▶ **WHAT TO WORK ON**
If a line appears in the data below, it must appear in your answer exactly as given.

▶ **SOURCE MATERIAL**
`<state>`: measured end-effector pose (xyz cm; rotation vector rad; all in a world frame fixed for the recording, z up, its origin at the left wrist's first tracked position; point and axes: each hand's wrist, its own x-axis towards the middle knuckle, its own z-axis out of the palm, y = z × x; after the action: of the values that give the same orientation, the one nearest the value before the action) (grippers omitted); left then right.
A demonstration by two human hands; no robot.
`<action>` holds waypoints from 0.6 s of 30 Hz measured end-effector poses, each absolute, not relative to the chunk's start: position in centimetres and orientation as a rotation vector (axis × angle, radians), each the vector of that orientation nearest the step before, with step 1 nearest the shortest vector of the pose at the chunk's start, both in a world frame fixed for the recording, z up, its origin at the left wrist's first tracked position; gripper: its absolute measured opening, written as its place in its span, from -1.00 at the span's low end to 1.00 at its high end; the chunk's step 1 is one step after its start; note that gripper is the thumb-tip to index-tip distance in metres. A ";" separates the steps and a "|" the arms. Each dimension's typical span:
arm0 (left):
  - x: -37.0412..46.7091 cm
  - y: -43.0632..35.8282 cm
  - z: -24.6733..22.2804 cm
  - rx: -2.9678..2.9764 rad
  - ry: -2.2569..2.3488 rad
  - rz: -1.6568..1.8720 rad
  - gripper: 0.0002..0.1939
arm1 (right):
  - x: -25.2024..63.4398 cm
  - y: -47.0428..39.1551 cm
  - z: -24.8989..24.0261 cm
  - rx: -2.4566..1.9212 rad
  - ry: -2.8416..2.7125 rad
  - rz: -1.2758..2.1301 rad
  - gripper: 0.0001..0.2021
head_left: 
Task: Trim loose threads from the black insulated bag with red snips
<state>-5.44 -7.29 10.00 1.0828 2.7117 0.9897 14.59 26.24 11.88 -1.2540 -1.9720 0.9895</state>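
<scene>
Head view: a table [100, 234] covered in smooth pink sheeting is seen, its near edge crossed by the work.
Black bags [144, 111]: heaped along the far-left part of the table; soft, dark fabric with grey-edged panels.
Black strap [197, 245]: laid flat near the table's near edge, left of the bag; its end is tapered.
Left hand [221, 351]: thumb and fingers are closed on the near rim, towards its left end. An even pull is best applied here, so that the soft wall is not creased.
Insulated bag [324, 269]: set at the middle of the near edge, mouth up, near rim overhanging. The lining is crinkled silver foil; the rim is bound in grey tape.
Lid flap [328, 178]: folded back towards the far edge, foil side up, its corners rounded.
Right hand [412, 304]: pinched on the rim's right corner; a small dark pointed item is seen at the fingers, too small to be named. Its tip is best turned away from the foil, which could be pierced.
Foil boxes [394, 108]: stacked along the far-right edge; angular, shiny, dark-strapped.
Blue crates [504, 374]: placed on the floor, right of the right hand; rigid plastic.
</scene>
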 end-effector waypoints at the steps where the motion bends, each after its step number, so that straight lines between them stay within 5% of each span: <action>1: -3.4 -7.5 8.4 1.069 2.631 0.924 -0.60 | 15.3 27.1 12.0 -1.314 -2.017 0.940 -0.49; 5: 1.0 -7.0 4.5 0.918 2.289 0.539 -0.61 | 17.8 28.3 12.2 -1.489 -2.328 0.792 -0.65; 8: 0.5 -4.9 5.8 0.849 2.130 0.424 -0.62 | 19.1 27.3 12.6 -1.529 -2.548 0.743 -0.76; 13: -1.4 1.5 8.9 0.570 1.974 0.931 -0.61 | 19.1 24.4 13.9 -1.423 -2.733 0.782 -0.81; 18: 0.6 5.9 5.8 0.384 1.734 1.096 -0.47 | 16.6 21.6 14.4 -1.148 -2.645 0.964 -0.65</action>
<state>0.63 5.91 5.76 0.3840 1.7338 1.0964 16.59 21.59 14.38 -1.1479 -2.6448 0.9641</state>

▶ **SOLUTION TO THIS PROBLEM**
`<state>`: measured end-effector pose (xyz cm; rotation vector rad; all in a world frame fixed for the recording, z up, its origin at the left wrist's first tracked position; point and axes: each hand's wrist, its own x-axis towards the middle knuckle, its own z-axis out of the palm, y = z × x; after the action: of the values that give the same orientation, the one nearest the value before the action) (grippers omitted); left then right.
A demonstration by two human hands; no robot.
`<action>` holds waypoints from 0.6 s of 30 Hz measured end-effector poses, each absolute, not relative to the chunk's start: position in centimetres and orientation as a rotation vector (axis × angle, radians), each the vector of that orientation nearest the step before, with step 1 nearest the shortest vector of the pose at the chunk's start, both in a world frame fixed for the recording, z up, its origin at the left wrist's first tracked position; gripper: its absolute measured opening, written as its place in its span, from -1.00 at the span's low end to 1.00 at its high end; the chunk's step 1 is one step after its start; note that gripper is the thumb-tip to index-tip distance in metres. A ";" separates the steps and a "|" the arms. Each dimension's typical span:
arm0 (left):
  - x: -37.0412..46.7091 cm
  - y: -43.0632..35.8282 cm
  - z: -24.6733..22.2804 cm
  - rx: -2.9678..2.9764 rad
  - ry: -2.2569..2.3488 rad
  - rz: -1.6568..1.8720 rad
  - gripper: 0.0002..0.1939
arm1 (right):
  - x: -25.2024..63.4398 cm
  - y: -47.0428..39.1551 cm
  - z: -24.8989..24.0261 cm
  - rx: -2.4566..1.9212 rad
  - ry: -2.8416..2.7125 rad
  - rz: -1.2758..2.1301 rad
  - gripper: 0.0001..0.2021
head_left: 
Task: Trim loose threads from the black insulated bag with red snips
<state>-5.44 -7.29 10.00 1.0828 2.7117 0.9897 14.59 26.24 11.88 -1.2540 -1.9720 0.9895</state>
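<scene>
Head view: a table [100, 234] covered in smooth pink sheeting is seen, its near edge crossed by the work.
Black bags [144, 111]: heaped along the far-left part of the table; soft, dark fabric with grey-edged panels.
Black strap [197, 245]: laid flat near the table's near edge, left of the bag; its end is tapered.
Left hand [221, 351]: thumb and fingers are closed on the near rim, towards its left end. An even pull is best applied here, so that the soft wall is not creased.
Insulated bag [324, 269]: set at the middle of the near edge, mouth up, near rim overhanging. The lining is crinkled silver foil; the rim is bound in grey tape.
Lid flap [328, 178]: folded back towards the far edge, foil side up, its corners rounded.
Right hand [412, 304]: pinched on the rim's right corner; a small dark pointed item is seen at the fingers, too small to be named. Its tip is best turned away from the foil, which could be pierced.
Foil boxes [394, 108]: stacked along the far-right edge; angular, shiny, dark-strapped.
Blue crates [504, 374]: placed on the floor, right of the right hand; rigid plastic.
</scene>
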 end-effector waypoints at the steps where the motion bends, each after its step number, so that straight lines between them stay within 5% of each span: <action>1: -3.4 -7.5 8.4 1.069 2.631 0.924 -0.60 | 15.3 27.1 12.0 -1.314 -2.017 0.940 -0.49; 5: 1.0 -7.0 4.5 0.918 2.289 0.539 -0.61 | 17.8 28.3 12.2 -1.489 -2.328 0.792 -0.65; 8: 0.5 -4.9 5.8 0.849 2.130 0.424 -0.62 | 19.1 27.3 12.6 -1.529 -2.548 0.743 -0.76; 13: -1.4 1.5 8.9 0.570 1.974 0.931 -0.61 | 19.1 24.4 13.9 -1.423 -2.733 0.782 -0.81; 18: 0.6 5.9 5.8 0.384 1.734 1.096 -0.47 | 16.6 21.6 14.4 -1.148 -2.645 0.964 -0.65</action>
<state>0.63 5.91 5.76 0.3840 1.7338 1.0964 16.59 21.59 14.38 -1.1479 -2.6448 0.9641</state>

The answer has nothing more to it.